Now we will be giving some of the city names explicitly and store them in a city_getter
variable. Now we will be checking if the city names which we predefined are there or not in the string.
import spacy
from spacy.tokens import Doc
nlp = spacy.load("en_core_web_sm")
city_getter = lambda doc: any(city in doc.text for city in ("New York", "Paris", "Berlin"))
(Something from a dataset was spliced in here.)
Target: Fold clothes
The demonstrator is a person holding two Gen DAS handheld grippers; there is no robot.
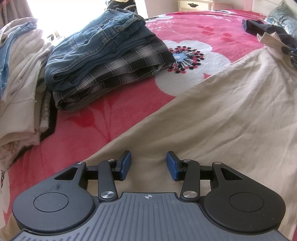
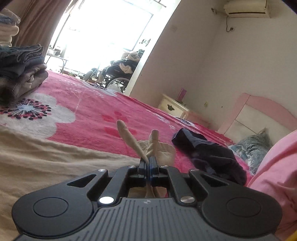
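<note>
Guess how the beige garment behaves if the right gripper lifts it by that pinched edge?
Probably floppy: the beige garment lies wrinkled across the blanket. The right gripper pinches only a small edge, so most would likely sag and drag. Looks like thin woven cloth, probably light.

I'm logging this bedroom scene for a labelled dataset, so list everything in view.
beige garment: one, beige, spread on the blanket, one end pinched by the right gripper
blanket: one, pink with white flowers, covering the bed
folded pile: one, blue denim over grey plaid, on the blanket
pale clothes heap: one, white and light blue, far left
dark garment: one, navy, crumpled on the blanket
cushion: one, blue-grey, by the pink headboard
nightstand: one, cream, beside the bed
wheelchair: one, dark, by the window
air conditioner: one, white, high on the wall
left gripper: open, over the beige garment
right gripper: shut on the beige garment
</note>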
Doc.set_extension("has_city", getter=city_getter)
doc = nlp("I like Paris")
print(doc._.has_city)
# Output
True
Example 7: Finding if there is any alpha characters in the string
Here, we will see how to find the alpha characters in the string by using is_alpha
a function in spacy.
import spacy
nlp = spacy.load("en_core_web_sm")
doc = nlp("Hey! Good Morning")
for token in doc:
print(token.is_alpha)
# Output
True
False
True
True
Example 8: Finding if there are any stop words in the string
Here, we will see how to find the stop words in the string by using an is_stop
function in spacy. Stop words are unwanted words which doesn’t hold any significance in the sentence like, and, or, but, etc.
import spacy
nlp = spacy.load("en_core_web_sm")
doc = nlp("Hey! Good Morning and have a good day")
for token in doc:
print(token.is_stop)
# Output
False
False
False
False
True
True
True
False
False
Example 9: Finding if there is any digit present in the string
Here, we will see how to find the digits in the string by using a is_digit
function in spacy.
import spacy
nlp = spacy.load("en_core_web_sm")
doc = nlp("Hey my number is 2345")
for word in doc:
lexeme = doc.vocab[word.text]
print(lexeme.is_digit)
# Output
False
False
False
False
True
Example 10: finding if there is any lowercase token present in the string
Here, we will see if any words are in lower case or not by using a is_lower
function in spacy.
import spacy
nlp = spacy.load("en_core_web_sm")
doc = nlp("Hey! Good morning")
for token in doc:
print(token.is_lower)
# Output
False
False
False
True
Example 11: Finding if there is any URL link in the string
Here, we will see how to find the URL link from the string by using a like_url
function in spacy.
import spacy
nlp = spacy.load("en_core_web_sm")
doc = nlp(" Hey! Good login here https://www.google.com/")
for token in doc:
if token.like_url:
print(token.text)
# Output
https://www.google.com/
Example 12: Finding if the any additionall space in the string
Here, we will see if any words have additional space or not by using a is_space
function in spacy. Here in the example, we have additional space in the string before Hey word.
import spacy
nlp = spacy.load("en_core_web_sm")
doc = nlp(" Hey! Good morning")
for token in doc:
print(token.is_space)
# Output
True
False
False
False
False
Example 13: Finding if the string contains bracket
Here, we will see if any words have brackets ‘()’ or not by using a is_bracket
function in spacy.
import spacy
nlp = spacy.load("en_core_web_sm")
doc = nlp(" Hey! Good morning (all)")
for token in doc:
print(token.is_bracket)
# Output
False
False
False
False
False
True
False
True
Final Conclusion
Here we saw what is lexical attributes and how to use different lexical attributes in spacy.